All posts related to V2
By dmeyer
#349883
From the results above it looks like this may have to do with some sort of performance hit on the 83xx chips, which is a different core than the 24xx series.

I've got some 61xx MagnyCours machines I can test this on but they are not up at this time. In a couple of weeks they'll be back on.
#349896
First of all - thank you very much for your effort.

In the "Football" Test you see the influence of the "R2" option.
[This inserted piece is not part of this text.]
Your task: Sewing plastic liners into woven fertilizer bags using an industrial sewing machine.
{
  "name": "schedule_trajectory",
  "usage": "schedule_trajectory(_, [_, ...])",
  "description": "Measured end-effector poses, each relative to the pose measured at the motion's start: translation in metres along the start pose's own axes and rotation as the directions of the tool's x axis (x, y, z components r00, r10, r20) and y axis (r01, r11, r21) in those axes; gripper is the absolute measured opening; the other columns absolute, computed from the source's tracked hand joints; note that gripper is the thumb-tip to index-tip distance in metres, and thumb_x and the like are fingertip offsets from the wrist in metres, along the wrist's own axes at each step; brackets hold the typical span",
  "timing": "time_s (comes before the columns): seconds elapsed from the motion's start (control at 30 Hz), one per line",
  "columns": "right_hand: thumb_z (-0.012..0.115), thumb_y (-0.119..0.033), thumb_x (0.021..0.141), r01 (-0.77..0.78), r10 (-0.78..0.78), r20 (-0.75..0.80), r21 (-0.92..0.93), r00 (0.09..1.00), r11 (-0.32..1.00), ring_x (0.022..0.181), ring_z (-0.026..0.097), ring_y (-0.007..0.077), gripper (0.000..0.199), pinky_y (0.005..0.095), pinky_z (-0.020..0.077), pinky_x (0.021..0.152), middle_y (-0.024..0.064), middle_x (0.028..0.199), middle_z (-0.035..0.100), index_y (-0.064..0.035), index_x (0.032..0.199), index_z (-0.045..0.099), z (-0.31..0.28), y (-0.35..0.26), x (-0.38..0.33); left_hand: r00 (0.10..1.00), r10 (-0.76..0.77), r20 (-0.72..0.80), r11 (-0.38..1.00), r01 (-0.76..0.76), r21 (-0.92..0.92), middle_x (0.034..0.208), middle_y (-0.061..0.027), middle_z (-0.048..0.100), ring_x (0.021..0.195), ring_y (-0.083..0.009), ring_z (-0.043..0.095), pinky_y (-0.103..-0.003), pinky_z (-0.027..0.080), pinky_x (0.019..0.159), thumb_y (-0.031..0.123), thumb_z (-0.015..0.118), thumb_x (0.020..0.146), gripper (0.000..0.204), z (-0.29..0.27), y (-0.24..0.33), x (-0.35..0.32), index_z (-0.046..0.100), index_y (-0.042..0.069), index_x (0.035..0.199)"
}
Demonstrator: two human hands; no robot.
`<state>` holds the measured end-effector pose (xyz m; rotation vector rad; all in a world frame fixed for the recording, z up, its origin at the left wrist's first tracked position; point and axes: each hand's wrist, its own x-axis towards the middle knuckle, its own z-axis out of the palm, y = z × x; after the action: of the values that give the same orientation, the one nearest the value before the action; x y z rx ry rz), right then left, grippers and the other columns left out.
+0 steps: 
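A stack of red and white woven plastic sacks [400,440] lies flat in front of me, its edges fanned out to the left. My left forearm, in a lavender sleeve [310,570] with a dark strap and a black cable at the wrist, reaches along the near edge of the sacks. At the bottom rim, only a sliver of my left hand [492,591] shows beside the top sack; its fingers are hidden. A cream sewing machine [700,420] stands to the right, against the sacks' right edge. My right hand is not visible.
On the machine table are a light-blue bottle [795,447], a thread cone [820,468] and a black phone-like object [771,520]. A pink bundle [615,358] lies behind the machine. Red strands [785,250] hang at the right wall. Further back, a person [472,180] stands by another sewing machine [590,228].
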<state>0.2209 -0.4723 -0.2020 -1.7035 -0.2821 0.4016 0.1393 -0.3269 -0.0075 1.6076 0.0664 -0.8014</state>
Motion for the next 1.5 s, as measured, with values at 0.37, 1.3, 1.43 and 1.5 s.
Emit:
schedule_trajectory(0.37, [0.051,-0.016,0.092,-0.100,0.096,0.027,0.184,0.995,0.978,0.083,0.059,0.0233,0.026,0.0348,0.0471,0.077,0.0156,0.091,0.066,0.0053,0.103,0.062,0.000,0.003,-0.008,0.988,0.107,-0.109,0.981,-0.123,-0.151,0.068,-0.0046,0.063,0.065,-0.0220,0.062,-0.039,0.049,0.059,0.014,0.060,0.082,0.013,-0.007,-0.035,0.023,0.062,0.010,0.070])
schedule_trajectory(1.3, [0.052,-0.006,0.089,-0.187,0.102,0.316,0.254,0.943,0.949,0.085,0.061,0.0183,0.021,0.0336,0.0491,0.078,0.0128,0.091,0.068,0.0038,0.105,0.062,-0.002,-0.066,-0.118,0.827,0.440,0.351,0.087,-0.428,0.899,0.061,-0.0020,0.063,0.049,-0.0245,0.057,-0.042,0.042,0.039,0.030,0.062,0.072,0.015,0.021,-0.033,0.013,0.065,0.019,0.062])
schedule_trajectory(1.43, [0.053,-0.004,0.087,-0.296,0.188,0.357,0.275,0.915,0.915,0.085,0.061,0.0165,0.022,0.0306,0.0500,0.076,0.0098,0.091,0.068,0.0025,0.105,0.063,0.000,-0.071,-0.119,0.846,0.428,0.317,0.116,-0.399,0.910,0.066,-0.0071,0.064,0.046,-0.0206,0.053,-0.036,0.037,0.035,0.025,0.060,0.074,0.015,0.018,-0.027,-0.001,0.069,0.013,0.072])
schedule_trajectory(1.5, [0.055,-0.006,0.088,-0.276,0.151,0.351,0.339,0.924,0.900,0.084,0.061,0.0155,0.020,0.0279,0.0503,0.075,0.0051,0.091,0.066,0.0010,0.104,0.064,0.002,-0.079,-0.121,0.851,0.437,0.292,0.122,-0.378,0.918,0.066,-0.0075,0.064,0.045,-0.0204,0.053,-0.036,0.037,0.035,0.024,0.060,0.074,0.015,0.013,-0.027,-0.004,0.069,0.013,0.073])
The differences in time are:

System A: 3m51s - faster
System B: 2m19s - faster
System C: 6m09s - faster

In the "Bobeck" Test the differences are:

System A: 2m27s - slower
System B: 2m45s - faster
System C: 17m57s - faster

My personal conclusion is, that the differences on the quad-socket (8354) system are quite big in both cases (not as big as with my system but it is noticeable). The AMD two-socket System (2427) doesn't suffer and the differences are comparable with the Intel system. There must be something which causes this "Sensibility" on these Systems with more than two sockets. Now it would be interesting if this can be reproduced on an Intel quad-socket System...
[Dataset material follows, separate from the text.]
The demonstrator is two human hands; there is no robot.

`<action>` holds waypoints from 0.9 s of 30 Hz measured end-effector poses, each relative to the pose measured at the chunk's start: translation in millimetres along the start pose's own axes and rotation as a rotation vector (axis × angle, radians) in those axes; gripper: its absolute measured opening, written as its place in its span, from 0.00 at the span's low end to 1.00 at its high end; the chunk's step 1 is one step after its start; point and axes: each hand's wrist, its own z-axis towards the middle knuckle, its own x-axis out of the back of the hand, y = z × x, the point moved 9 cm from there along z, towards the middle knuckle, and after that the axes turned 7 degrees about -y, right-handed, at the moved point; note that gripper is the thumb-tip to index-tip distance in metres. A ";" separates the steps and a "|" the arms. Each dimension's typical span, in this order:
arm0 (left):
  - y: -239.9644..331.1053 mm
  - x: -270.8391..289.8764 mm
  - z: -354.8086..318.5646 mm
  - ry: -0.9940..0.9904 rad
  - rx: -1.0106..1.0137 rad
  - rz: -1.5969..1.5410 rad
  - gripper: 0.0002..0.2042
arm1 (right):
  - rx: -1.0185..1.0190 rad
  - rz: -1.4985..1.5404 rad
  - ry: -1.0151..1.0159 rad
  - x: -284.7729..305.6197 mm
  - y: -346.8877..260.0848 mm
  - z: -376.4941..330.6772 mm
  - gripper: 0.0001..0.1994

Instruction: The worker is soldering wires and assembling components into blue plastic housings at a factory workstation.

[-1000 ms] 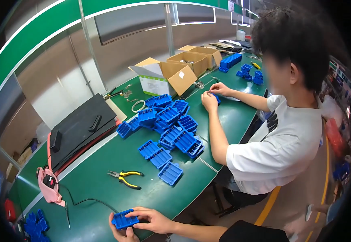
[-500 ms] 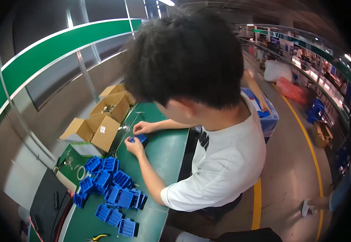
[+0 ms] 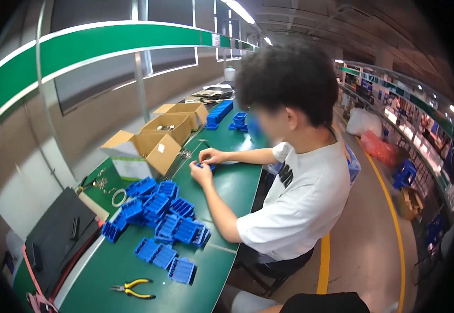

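Observation:
Neither my left hand nor my right hand shows in the head view. In front of me a seated co-worker in a white T-shirt (image 3: 302,208) bends over the green workbench (image 3: 227,208). The co-worker's two hands (image 3: 206,164) are closed around a small blue plastic case (image 3: 206,167), mostly hidden by the fingers. Nearer to me, a heap of blue slotted plastic cases (image 3: 156,203) lies on the bench. A single blue case (image 3: 181,270) is at the heap's near end. Yellow-and-black handled pliers (image 3: 135,288) lie near the bench's front.
Open cardboard boxes (image 3: 167,125) with small metal parts stand along the bench's back. A tape roll (image 3: 119,197) and a dark flat panel (image 3: 62,235) are at left. More blue cases (image 3: 219,112) are stacked farther off. A yellow-lined aisle (image 3: 362,245) runs at right.
The view has tilted up and shifted, so the far bench, stacked cases and whole pliers now show. The co-worker sits more upright, hands still on the blue case.

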 end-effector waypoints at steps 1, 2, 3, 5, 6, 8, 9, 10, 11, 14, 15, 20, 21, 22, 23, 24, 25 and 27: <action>2.8 -5.7 0.3 -0.003 0.008 0.113 0.32 | 0.012 -0.036 0.009 4.3 1.9 -1.9 0.21; 12.7 -3.5 -4.7 0.015 -0.002 0.166 0.31 | -0.010 -0.032 -0.038 -2.0 3.7 -0.5 0.21; 20.7 -1.7 -10.2 0.034 -0.009 0.222 0.31 | -0.031 -0.026 -0.085 -9.6 3.6 -0.3 0.21; 19.2 -1.2 -9.3 0.096 -0.005 0.200 0.28 | -0.048 -0.031 -0.093 -9.3 -10.8 6.5 0.21; 14.2 5.2 -10.6 0.157 0.000 0.164 0.26 | -0.045 -0.020 -0.116 -12.7 -14.1 10.6 0.22; 13.1 -4.8 -4.6 0.057 0.000 0.078 0.33 | -0.057 0.016 -0.212 -14.1 4.3 10.2 0.20; 17.7 2.1 -8.0 0.137 0.057 0.103 0.33 | -0.087 -0.211 -0.244 -17.8 4.8 14.2 0.21; 19.7 -0.9 -10.3 0.143 0.087 0.203 0.31 | -0.126 -0.215 -0.197 -13.3 -1.8 7.5 0.22; 33.2 2.2 -17.3 0.237 0.119 0.237 0.30 | -0.164 -0.029 -0.162 -18.3 7.5 8.4 0.23; 24.8 -8.9 -19.4 0.085 0.087 0.214 0.34 | -0.046 -0.196 -0.070 -6.5 -19.5 -3.5 0.21; 34.5 -11.3 -13.4 0.017 0.028 0.243 0.34 | -0.021 -0.135 -0.062 -5.6 -18.0 -5.9 0.23; 140.9 92.9 -34.6 0.262 -0.293 0.748 0.25 | 0.120 -0.581 0.031 13.1 -51.1 17.7 0.32; 157.1 136.5 -49.3 0.450 -0.226 0.794 0.24 | 0.189 -0.892 0.001 18.2 -66.7 29.9 0.30; 176.6 181.7 -69.1 0.630 -0.241 0.913 0.22 | 0.196 -0.975 0.029 12.7 -70.3 49.6 0.25; 197.2 216.5 -75.1 0.783 -0.268 0.968 0.19 | 0.206 -1.078 0.047 16.5 -69.6 62.7 0.24; 210.7 254.8 -77.4 0.873 -0.287 1.093 0.18 | 0.218 -1.185 0.078 22.8 -70.0 71.4 0.24; 224.8 284.5 -75.4 0.978 -0.314 1.210 0.17 | 0.140 -1.196 0.058 26.6 -64.0 78.2 0.23; 233.1 346.2 -59.1 1.081 -0.268 1.337 0.19 | 0.104 -1.272 0.014 29.8 -59.0 82.5 0.22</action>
Interestingly the single socket system with the 2600K showed the least difference (Regarding the "R2" Tests if you look at the 4th post of this thread).
By nachob
#349906
These new AMD' bulldozer modules have two cores that share some resources internally: the early pipeline stages (eg. instruction fetch, decode), the FPUs, and the L2 cache. In the specific R2 material, as Juan explained, there are some pow functions that would make one core wait until the other has finished and would explain why the performance is almost half of the expected one.
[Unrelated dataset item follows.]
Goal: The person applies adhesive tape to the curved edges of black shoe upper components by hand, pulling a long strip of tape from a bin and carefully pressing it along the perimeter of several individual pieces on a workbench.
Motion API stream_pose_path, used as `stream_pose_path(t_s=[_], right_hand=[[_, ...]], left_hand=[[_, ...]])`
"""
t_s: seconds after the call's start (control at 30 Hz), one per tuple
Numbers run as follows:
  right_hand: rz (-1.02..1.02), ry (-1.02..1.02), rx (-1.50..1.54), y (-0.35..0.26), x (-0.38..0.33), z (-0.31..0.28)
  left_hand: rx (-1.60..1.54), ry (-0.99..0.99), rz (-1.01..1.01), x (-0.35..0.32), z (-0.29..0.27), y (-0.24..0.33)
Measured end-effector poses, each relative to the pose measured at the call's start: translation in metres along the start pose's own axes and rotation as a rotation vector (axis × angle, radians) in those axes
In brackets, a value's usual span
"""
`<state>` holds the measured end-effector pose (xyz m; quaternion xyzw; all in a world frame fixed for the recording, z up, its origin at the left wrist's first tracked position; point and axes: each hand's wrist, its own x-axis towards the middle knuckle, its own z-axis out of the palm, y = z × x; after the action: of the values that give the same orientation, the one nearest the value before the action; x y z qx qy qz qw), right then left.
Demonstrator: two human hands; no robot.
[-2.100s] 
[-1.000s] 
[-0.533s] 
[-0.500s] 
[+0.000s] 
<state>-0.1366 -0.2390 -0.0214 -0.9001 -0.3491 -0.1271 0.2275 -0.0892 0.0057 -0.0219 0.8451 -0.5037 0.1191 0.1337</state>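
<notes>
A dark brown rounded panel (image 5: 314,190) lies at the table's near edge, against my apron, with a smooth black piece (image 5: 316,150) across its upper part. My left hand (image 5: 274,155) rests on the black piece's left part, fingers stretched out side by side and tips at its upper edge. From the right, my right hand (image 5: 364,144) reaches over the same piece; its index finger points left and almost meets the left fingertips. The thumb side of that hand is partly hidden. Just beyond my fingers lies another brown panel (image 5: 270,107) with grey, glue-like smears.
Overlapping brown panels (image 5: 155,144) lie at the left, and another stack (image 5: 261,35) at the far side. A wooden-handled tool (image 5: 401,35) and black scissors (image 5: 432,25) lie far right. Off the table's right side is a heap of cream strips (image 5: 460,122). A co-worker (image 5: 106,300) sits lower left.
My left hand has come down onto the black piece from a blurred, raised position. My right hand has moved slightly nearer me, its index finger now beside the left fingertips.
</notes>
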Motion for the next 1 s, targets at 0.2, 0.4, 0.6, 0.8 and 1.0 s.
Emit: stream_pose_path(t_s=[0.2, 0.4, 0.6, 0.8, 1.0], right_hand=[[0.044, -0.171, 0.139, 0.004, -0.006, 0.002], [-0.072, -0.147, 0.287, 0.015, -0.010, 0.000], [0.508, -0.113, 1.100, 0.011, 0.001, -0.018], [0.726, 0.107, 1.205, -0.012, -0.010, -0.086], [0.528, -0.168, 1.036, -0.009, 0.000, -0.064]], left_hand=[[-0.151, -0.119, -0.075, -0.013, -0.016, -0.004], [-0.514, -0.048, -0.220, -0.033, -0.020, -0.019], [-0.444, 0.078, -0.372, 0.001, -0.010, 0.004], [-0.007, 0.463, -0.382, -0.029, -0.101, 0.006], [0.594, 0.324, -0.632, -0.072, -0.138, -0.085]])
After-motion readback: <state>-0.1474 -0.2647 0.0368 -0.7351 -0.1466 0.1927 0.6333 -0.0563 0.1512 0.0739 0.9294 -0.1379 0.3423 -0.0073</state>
As Juan also said before, it would be very useful to make a comparison using only 1 thread on the machines, that will probably show the expected performance when there is no sharing of resources inside the modules.

nachob
#349967
...I did some further testing regarding scaling of CPU Cores in Maxwell with the two Scenes ("Bobeck" and "Football") that cause so much difference in the Render Times on my AMD System. I shortened the whole thing by limiting the SL to 12.00 at the "Football" - Scene and 8.00 at the "Bobeck" - Scene. The differences regarding the materials are the same than in the tests before:


Image

The scene with the "R2" option disabled scales with the use of more Scores. The scene with the "R2" option enabled scales up to the use of 12 CPU Cores (03m56s). The Result with 16 CPU Cores is worse (04m19s) and it even gets slower using more cores then... :shock:

Image

"Football" (1024x768 - SL15) using 24 CPU Cores:
"R2" enabled : 14m31s / 787.9 - slower than 12 Cores!!! :roll:
"R2" disabled: 6m15s / 1825.17

"Football" (1024x768 - SL15) using 12 CPU Cores:
"R2" enabled : 13m11s / 868.19
"R2" disabled: 8m14s / 1386.63




Image

Using only one CPU Core, the result with background material S30 / R30 is slower compared to the result with the background material S95 / R5. But you can also see that the CPU scaling with S30 / R30 is much better on this system than with S95 / R5. With the use of 8 CPU Cores there is nearly the same time (07m12s vs 07m15s). Using 12 Cores or more the material less shiny (S30 / R30) results in a much faster Render...

Image

"Bobeck" (1280x960 - SL16) using 24 CPU Cores::
Background Material - "Shininess"=95% / "Roughness"=5%: 2h05m25s / 214.18 - "as fast as" 12 Cores
Background Material - "Shininess"=30% / "Roughness"=30%: 1h08m51s / 390.03 - scales quite good with additional 12 CPU Cores

"Bobeck" (1280x960 - SL16) using 12 CPU Cores::
Background Material - "Shininess"=95% / "Roughness"=5%: 2h08m06s / 209.66
Background Material - "Shininess"=30% / "Roughness"=30%: 2h01m04s / 221.84


As you can see, the Render Times in Maxwell on this quad socket system are getting really worse under certain circumstances ("Material properties" , "shiny" materials" ?) if using more than 12 Cores (in this case more than two CPU sockets - Six Cores per socket). If you are avoiding certain Material properties, CPU scaling works quite good...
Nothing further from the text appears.